Connect technical change to human impact
Paper 2 (Listening & Reading)
- Expect features on breakthroughs (e.g. AI, renewable energy, medicine) or debates about ethics.
- Focus areas:
- Cause and effect: “New vaccines save lives, but widen the gap between rich and poor countries.”
- Winners and losers: “Tech companies profit, but small farmers lose traditional jobs.”
- Framing: Scientific change can be portrayed as progress, disruption, or even threat.
- Cultural contrast: In one society AI is welcomed for efficiency, in another it sparks fears of job loss.
- High-yield answer phrases:
- “The text shows how innovation solves one problem but creates another.”

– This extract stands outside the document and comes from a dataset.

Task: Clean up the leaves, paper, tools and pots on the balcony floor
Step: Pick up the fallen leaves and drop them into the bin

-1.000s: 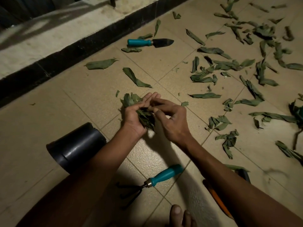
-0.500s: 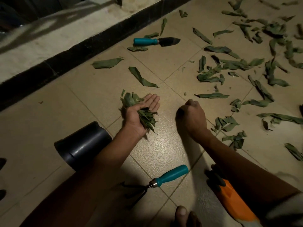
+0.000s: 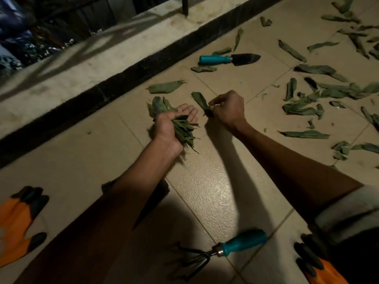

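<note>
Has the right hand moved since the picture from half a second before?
Yes. The right hand went forward toward the black curb, now pinching a leaf.

Pebbled tile floor, beige and glossy where the light hits. The leaves look matt, leathery, a bit curled. The trowel shows a smooth teal plastic-looking handle and a dark, dull metal blade. The hand rake has the same teal grip, a shiny metal collar and black matt tines. The orange glove looks knitted, with rubbery black fingertips.
</note>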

- “The interview highlights the tension between efficiency and ethics.”
- “The passage presents science as more than discovery, but as a driver of social change.”
Individual Oral (IA)
- Images tend to highlight the tension between progress and responsibility.
- Common image types:
- Robots or AI in everyday life.
- Medical breakthroughs (vaccination campaigns, lab research).
- Renewable energy (solar panels, wind farms).
- Environmental consequences of tech (pollution, e-waste).
- What to notice:
- Symbols: lab coats, machines, natural vs artificial.
- Stakeholders: who benefits, who is excluded.